Wilhelm Wuellner has helped us to see rhetorical criticism as both a method and a theory. In his words, [[26]]

As method, rhetorical criticism comes into focus primarily on one issue: The text's potential to persuade, to engage the imagination and will, or the text's symbolic inducement (Wuellner 1991: 178).

In the commonly known rhetorical environment of speaker-author, speech-text and audience-reader, this means that rhetorical interpreters have focused primarily on the speech-text rather than the speaker-author or the audience-reader. Rhetorical criticism as method in biblical interpretation has a recent history that is known well. After initial beginnings with James Muilenburg (1969) and his students (Jackson et al. 1974), a series of studies by Wilhelm Wuellner (1976, 1978, 1979) and Hans Dieter Betz (1979) decisively moved New Testament studies toward a traditional mode of rhetorical criticism. The special focus was on epistles as speeches. When George A. Kennedy, professor of classical studies, assisted with this kind of analysis and interpretation (1984), a number of interpreters began to acquire the skills of rhetorical criticism and apply them to biblical texts (Watson 1991; cf. Watson & Hauser 1994).

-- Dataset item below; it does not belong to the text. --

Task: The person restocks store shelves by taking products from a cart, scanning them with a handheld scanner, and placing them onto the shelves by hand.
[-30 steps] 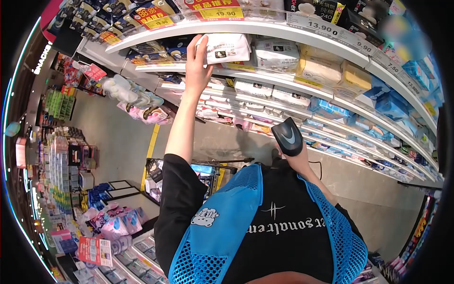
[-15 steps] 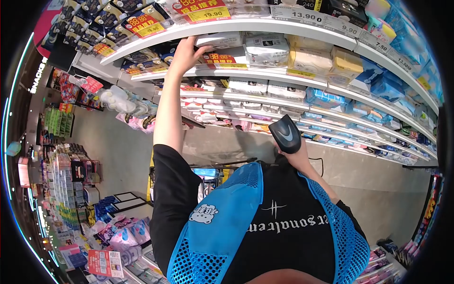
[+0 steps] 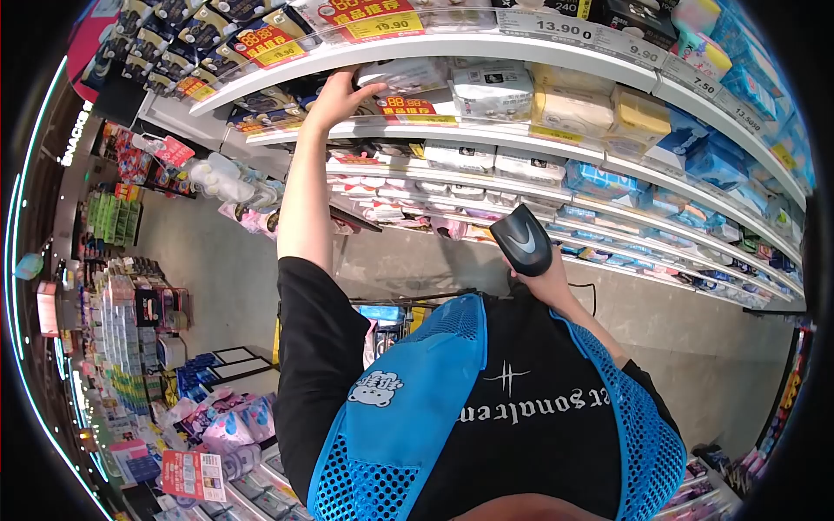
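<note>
My left hand (image 3: 337, 100) reaches into the upper shelf compartment with its thumb spread to the right; its other fingertips are partly hidden. The thumb is at the left end of a white soft pack (image 3: 404, 75), which lies back in the compartment above a red-and-yellow price label (image 3: 407, 107). Another white pack (image 3: 493, 92) sits to the right of it. My right hand (image 3: 547, 282), low in front of my body, is wrapped round a black handheld device (image 3: 522, 241) that looks like a scanner.
White shelf edges (image 3: 486, 45) curve across the top, with yellow packs (image 3: 569, 111) and blue packs (image 3: 604, 179) further right. Hanging goods (image 3: 226, 178) stick out at the left. A cart with goods (image 3: 380, 314) stands by my body, near stacked pink packs (image 3: 234, 425).
The white pack has moved from the shelf's front edge back into the compartment, uncovering the price label. My left hand has shifted left and its grip has loosened. My right hand still holds the device.
</note>
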`<state>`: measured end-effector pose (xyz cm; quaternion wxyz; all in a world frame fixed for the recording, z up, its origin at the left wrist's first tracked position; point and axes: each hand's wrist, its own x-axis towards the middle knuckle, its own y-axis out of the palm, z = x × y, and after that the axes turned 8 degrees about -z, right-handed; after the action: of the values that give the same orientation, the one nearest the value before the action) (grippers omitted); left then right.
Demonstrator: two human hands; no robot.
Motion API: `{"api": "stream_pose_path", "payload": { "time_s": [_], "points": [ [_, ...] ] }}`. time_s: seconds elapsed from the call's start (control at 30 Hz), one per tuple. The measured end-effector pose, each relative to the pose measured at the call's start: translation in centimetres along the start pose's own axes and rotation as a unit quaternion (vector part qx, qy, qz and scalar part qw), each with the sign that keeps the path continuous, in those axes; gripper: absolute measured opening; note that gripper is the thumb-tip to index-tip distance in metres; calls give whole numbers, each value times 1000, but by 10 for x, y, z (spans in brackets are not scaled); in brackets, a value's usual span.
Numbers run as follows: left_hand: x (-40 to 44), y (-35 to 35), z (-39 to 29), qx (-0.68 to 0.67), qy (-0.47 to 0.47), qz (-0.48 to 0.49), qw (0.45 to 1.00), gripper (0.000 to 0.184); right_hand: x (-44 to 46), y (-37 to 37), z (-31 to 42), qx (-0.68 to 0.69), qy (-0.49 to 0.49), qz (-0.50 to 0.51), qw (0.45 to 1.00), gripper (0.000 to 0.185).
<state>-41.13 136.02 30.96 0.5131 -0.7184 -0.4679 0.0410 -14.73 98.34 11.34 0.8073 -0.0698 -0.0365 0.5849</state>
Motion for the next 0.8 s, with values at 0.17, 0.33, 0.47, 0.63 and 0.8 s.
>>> {"api": "stream_pose_path", "payload": {
  "time_s": [0.17,0.33,0.47,0.63,0.8],
  "points": [
    [3,7,-1,6,92,49,995,56,2,-2,-21,-14,5,2,1000,52],
    [7,20,6,-4,75,42,996,46,3,-3,-17,-19,-4,4,1000,52],
    [2,31,-42,-11,50,-46,998,50,6,-5,-4,-9,5,12,1000,46],
    [11,58,-88,140,91,17,986,86,7,-6,0,-4,4,23,1000,42],
    [21,96,-92,166,196,-37,966,95,7,-5,-4,-20,-14,0,1000,42]
  ]
}}
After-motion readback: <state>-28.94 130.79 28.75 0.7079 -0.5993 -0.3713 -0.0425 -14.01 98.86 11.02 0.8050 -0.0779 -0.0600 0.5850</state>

As Wuellner's statement indicates, interpreters who use the traditional method of rhetorical criticism limit the resources of rhetorical theory and practice to analysis and interpretation of a text as a speech or argument. Limiting the focus in this manner, practitioners of this form of rhetorical criticism have been able to give rhetorical analysis and interpretation a status near to twentieth century scientific discourse. Its procedures are precise, its resources are explicit and its results are testable. Many have experienced this as a decisive gain. Rhetorical criticism in this form can go head to head with every other scientific form of analysis and interpretation in the field of biblical studies and hold its own. During the twentieth century, forms of analysis and interpretation that have acquired the nature of scientific precision and power have taken center stage in authoritative biblical commentary. If they lacked scientific stature, they needed philosophical stature. Bultmannian form criticism acquired both scientific and philosophical stature. Traditional rhetorical criticism has enjoyed philosophical support primarily from Aristotle's Ars Rhetorica, but it has staked its reputation on its use of authoritative terms and precise analytical practices more than on the philosophical soundness of its observations.

As traditional rhetorical interpreters have focused on the text as speech, they have approached the context of both the speaker-author [[27]] and the audience-reader in the mode of historical rather than rhetorical critics. They have added a few new insights into social situations from classical rhetorical theory, but they have not revalued or reinvented our approach to the wily ways of speaker-authors or the selective ways of audience-readers. Traditional rhetorical interpreters enact a form of interpretation that, for the most part, reduces contexts in life to environments either of acceptance or rejection, of approval or opposition. In other words, the interpreter either submits to or rejects the author-narrator--taking a traditional position of submission or of suspicion. Likewise, the interpreter projects a polarized audience containing some people who respond favorably (the good, authentic people) and others who resist the argument (the bad, inauthentic people). This approach re-enacts the polarizing categories in which modern Western thought perpetuates authority and tradition, rather than analyzing and interpreting author, audience and interpreter with revalued and reinvented categories currently available to rhetorical criticism from modern communication theory, the social sciences and postmodern theory and interpretation.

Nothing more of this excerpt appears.